You can allocate an Image directly using several methods:

import cvcuda
import torch
from nvidia import nvimgcodec


def main() -> None:
    # Direct allocation (managed by CV-CUDA)
    img1 = cvcuda.Image((640, 480), cvcuda.Format.RGB8)  # noqa: F841

    # Zero-initialized
    img2 = cvcuda.Image.zeros((640, 480), cvcuda.Format.RGB8)  # noqa: F841

    # Wrapping GPU buffer (zero-copy)
    gpu_buffer = torch.zeros((480, 640, 3), device="cuda", dtype=torch.uint8)
    img3 = cvcuda.as_image(gpu_buffer, format=cvcuda.Format.RGB8)  # noqa: F841

    # Wrapping multiple GPU buffers (for planar formats)
    gpu_channels = [
        torch.zeros((480, 640), device="cuda", dtype=torch.uint8) for _ in range(3)
    ]
    img4 = cvcuda.as_image(gpu_channels, format=cvcuda.Format.RGB8p)  # noqa: F841

    # With row alignment for optimized memory access
    img6 = cvcuda.Image((1920, 1080), cvcuda.Format.RGB8, rowalign=32)  # noqa: F841

    # Loading images from disk with nvimgcodec - Create decoder
    decoder = nvimgcodec.Decoder()

    # Load image from disk
    image_path = (
        Path(__file__).parent / ".." / "assets" / "images" / "tabby_tiger_cat.jpg"
    )
    nic_img = decoder.read(str(image_path))

    # Convert to CV-CUDA Image
    cvcuda_img = cvcuda.as_image(nic_img, format=cvcuda.Format.RGB8)  # noqa: F841

Image Documentation

Refer to the following for more information:

Image documentation
Format documentation

Converting Between Image and Tensor

Image to Tensor

Image objects can be wrapped as Tensor objects when they meet certain requirements.

See as_tensor for more details.

Requirements for Image → Tensor conversion:

Must be pitch-linear
No chroma subsampling (must be 4:4:4)
All planes must have the same data type and size

Note

Image planes can be discontiguous (independent buffers in memory). Tensor strides can represent this by encoding the address difference between planes as the stride value for the outermost dimension.
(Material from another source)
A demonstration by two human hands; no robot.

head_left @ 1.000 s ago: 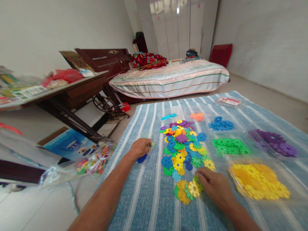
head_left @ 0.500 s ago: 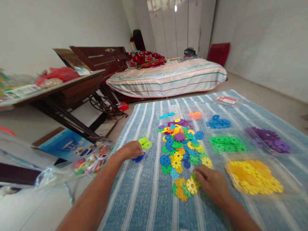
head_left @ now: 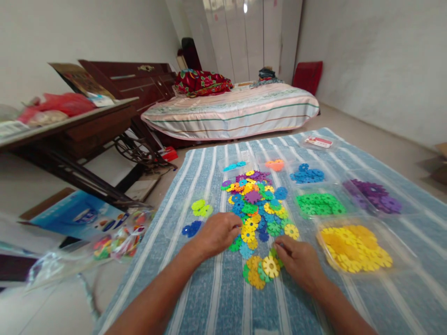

This allows wrapping discontiguous multi-planar images (e.g., 2-planar formats like planar RGBA) as tensors, provided all planes have identical dimensions and data types.

Example:

def image_to_tensor() -> None:
    """Convert Image to Tensor with zero-copy wrapping."""
    # Valid conversion: pitch-linear format with no chroma subsampling
    image = cvcuda.Image((640, 480), cvcuda.Format.RGB8)
    tensor = cvcuda.as_tensor(image)  # noqa: F841

    # Valid conversion: single channel format
    grayscale = cvcuda.Image((640, 480), cvcuda.Format.U8)
    tensor_gray = cvcuda.as_tensor(grayscale)  # noqa: F841

    # Invalid conversion: NV12 has chroma subsampling
    try:
        nv12 = cvcuda.Image((1920, 1080), cvcuda.Format.NV12)
        tensor_nv12 = cvcuda.as_tensor(nv12)  # noqa: F841
        raise AssertionError("Expected ValueError for NV12 format")
    except RuntimeError as e:
        assert "sub-sampled" in str(e)

Tensor to Image

Tensor objects can be loaded into Image objects, but not directly. In order to do so, you pass the foreign interface accessible via the .cuda() method to the as_image function.

Note

While it is possible to load a Tensor into an Image, it is not recommended.

Example:

def tensor_to_image() -> None:
    """Convert Tensor to Image using the foreign interface."""
    # Valid conversion: using the foreign interface (.cuda())
    tensor = cvcuda.Tensor((640, 480, 3), cvcuda.Type.U8, layout="HWC")
    image = cvcuda.as_image(tensor.cuda(), format=cvcuda.Format.RGB8)  # noqa: F841

    # Valid conversion: single channel tensor
    tensor_gray = cvcuda.Tensor((640, 480), cvcuda.Type.U8, layout="HW")
    image_gray = cvcuda.as_image(  # noqa: F841
        tensor_gray.cuda(), format=cvcuda.Format.U8
    )

    # Invalid conversion: passing tensor directly without .cuda()
    try:
        tensor_invalid = cvcuda.Tensor((640, 480, 3), cvcuda.Type.U8, layout="HWC")
        image_invalid = cvcuda.as_image(  # noqa: F841
            tensor_invalid, format=cvcuda.Format.RGB8
        )
        raise AssertionError("Expected TypeError when not using foreign interface")
    except TypeError as e:
        assert "ExternalBuffer" in str(e) or "buffer" in str(e).lower()

Batched Data Types

CV-CUDA provides three container types for batching multiple Image or Tensor together for batch processing.

TensorBatch

TensorBatch is a container that holds multiple Tensor with varying shapes.

Requirements:

All Tensors must have the same data type
All Tensors must have the same rank (number of dimensions)
All Tensors must have the same layout

Creating TensorBatch

import cvcuda
import numpy as np


def main() -> None:
    # TensorBatch - all tensors must have same rank, dtype, and layout
    batch = cvcuda.TensorBatch(capacity=10)
    tensor1 = cvcuda.Tensor((100, 100, 3), np.uint8, "HWC")
    tensor2 = cvcuda.Tensor((150, 200, 3), np.uint8, "HWC")
    tensor3 = cvcuda.Tensor((200, 150, 3), np.uint8, "HWC")
    batch.pushback([tensor1, tensor2, tensor3])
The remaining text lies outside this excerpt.